■ **TASK TO COMPLETE**
Please print each entry below exactly as it stands, but without any pictures.

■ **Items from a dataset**
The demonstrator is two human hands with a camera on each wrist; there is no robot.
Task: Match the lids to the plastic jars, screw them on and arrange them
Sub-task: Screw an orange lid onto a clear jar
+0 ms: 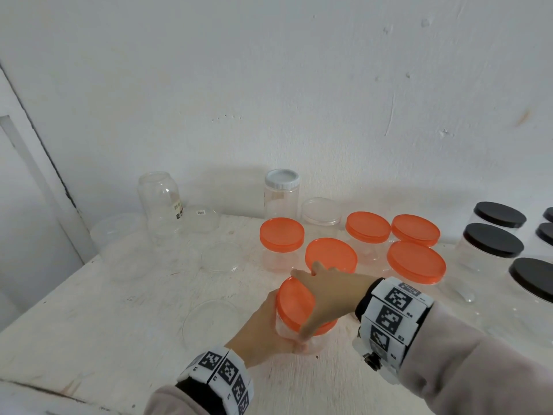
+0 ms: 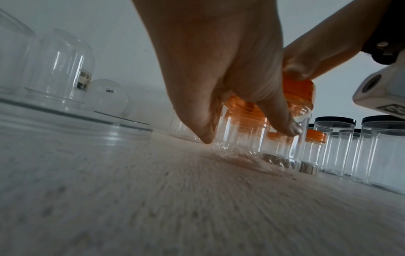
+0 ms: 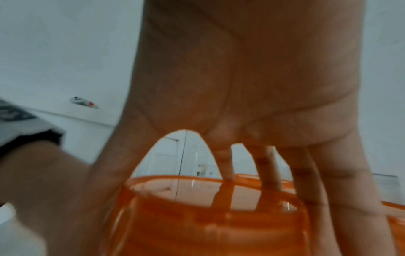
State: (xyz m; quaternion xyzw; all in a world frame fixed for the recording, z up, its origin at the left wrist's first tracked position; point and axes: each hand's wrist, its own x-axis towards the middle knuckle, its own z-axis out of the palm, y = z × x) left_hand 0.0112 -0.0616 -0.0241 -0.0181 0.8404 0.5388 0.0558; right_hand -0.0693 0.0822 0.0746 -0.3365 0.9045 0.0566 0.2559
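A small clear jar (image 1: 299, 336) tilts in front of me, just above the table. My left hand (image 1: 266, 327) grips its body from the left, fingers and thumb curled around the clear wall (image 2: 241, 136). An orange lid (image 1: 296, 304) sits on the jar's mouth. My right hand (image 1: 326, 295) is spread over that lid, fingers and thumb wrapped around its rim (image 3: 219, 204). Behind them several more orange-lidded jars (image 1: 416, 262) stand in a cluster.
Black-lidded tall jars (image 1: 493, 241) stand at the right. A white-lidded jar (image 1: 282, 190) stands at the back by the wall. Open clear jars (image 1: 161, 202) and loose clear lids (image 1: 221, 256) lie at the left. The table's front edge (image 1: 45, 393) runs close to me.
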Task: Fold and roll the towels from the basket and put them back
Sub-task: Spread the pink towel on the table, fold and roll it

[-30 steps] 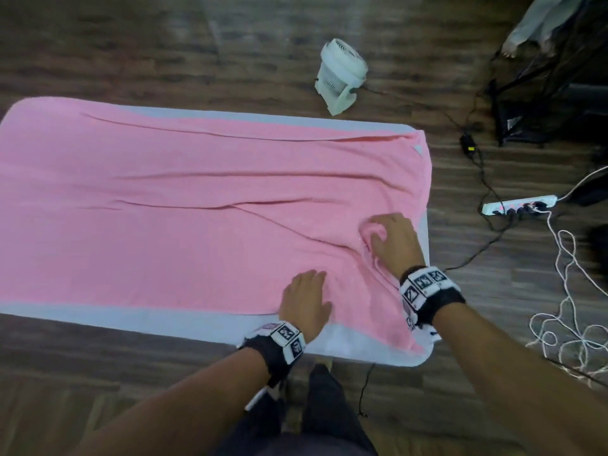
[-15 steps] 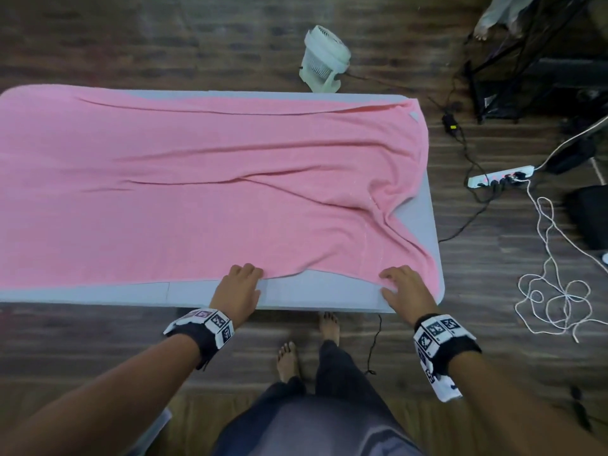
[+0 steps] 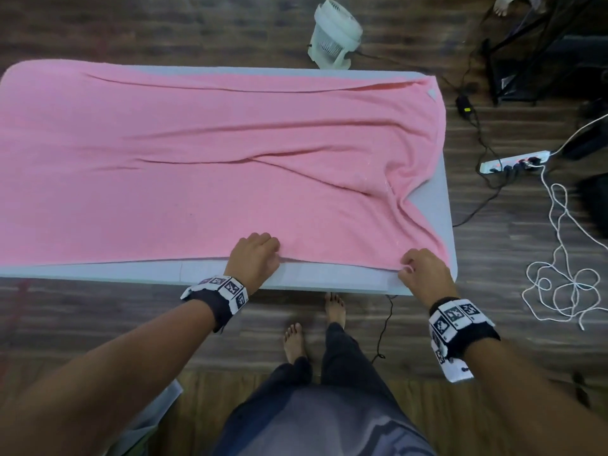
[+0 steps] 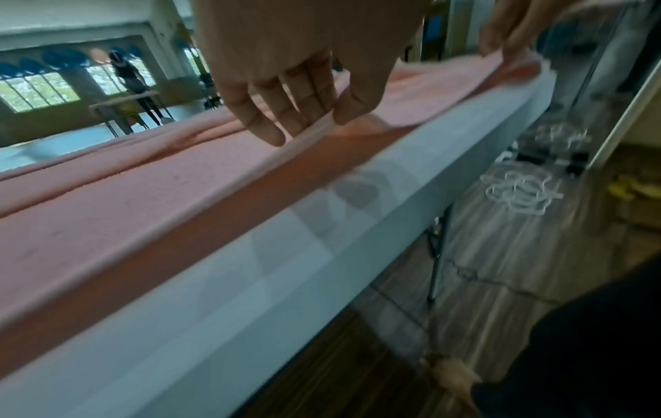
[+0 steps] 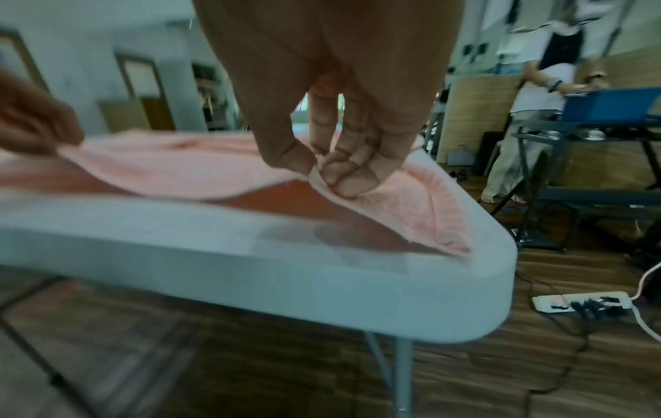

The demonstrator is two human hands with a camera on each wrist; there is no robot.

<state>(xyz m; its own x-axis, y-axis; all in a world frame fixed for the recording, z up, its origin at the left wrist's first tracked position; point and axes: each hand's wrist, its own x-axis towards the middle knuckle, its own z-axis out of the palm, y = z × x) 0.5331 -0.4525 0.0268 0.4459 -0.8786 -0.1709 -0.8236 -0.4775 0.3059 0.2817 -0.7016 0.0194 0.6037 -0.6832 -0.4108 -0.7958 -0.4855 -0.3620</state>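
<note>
Pinching the near hem of the towel [image 3: 210, 166], both hands sit at the table's [image 3: 329, 278] front edge. The left hand [image 3: 255, 258] nips the hem between thumb and curled fingers [image 4: 286, 113] about midway along; the right hand [image 3: 422, 273] does the same close to the near right corner, lifting the cloth slightly off the top. The pink towel lies spread and creased across nearly the whole table. A fan [image 3: 335, 36] and power strip [image 3: 513, 162] are on the floor beyond.
</note>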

■ **RESPONSE AREA**
The demonstrator is two human hands with a camera on each wrist; there is no robot.
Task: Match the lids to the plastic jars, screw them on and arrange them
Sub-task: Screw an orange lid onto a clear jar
+0 ms: 
+0 ms: 
+0 ms: 
State: (xyz m; quaternion xyzw; all in a world frame fixed for the recording, z up, its origin at the left wrist's first tracked position; point and axes: each hand's wrist, its own x-axis towards the middle knuckle, its own z-axis out of the palm, y = z × x) left_hand 0.0112 -0.0616 -0.0241 -0.0181 0.8404 0.5388 0.0558; right_hand -0.0693 0.0822 0.0746 -0.3365 0.9045 0.0566 0.2559
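A small clear jar (image 1: 299, 336) tilts in front of me, just above the table. My left hand (image 1: 266, 327) grips its body from the left, fingers and thumb curled around the clear wall (image 2: 241, 136). An orange lid (image 1: 296, 304) sits on the jar's mouth. My right hand (image 1: 326, 295) is spread over that lid, fingers and thumb wrapped around its rim (image 3: 219, 204). Behind them several more orange-lidded jars (image 1: 416, 262) stand in a cluster.
Black-lidded tall jars (image 1: 493, 241) stand at the right. A white-lidded jar (image 1: 282, 190) stands at the back by the wall. Open clear jars (image 1: 161, 202) and loose clear lids (image 1: 221, 256) lie at the left. The table's front edge (image 1: 45, 393) runs close to me.
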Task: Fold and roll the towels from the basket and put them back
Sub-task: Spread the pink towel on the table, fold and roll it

[-30 steps] 
[-15 steps] 
[+0 steps] 
[+0 steps] 
[+0 steps] 

The demonstrator is two human hands with a camera on each wrist; there is no robot.

<state>(xyz m; its own x-axis, y-axis; all in a world frame fixed for the recording, z up, its origin at the left wrist's first tracked position; point and axes: each hand's wrist, its own x-axis towards the middle knuckle, its own z-axis out of the palm, y = z × x) 0.5331 -0.4525 0.0268 0.4459 -0.8786 -0.1709 -0.8236 -0.4775 0.3059 0.2817 -0.7016 0.0194 0.6037 -0.6832 -0.4108 -0.7958 -0.4855 -0.3620</state>
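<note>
Pinching the near hem of the towel [image 3: 210, 166], both hands sit at the table's [image 3: 329, 278] front edge. The left hand [image 3: 255, 258] nips the hem between thumb and curled fingers [image 4: 286, 113] about midway along; the right hand [image 3: 422, 273] does the same close to the near right corner, lifting the cloth slightly off the top. The pink towel lies spread and creased across nearly the whole table. A fan [image 3: 335, 36] and power strip [image 3: 513, 162] are on the floor beyond.
</note>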

The output for this exercise is finished.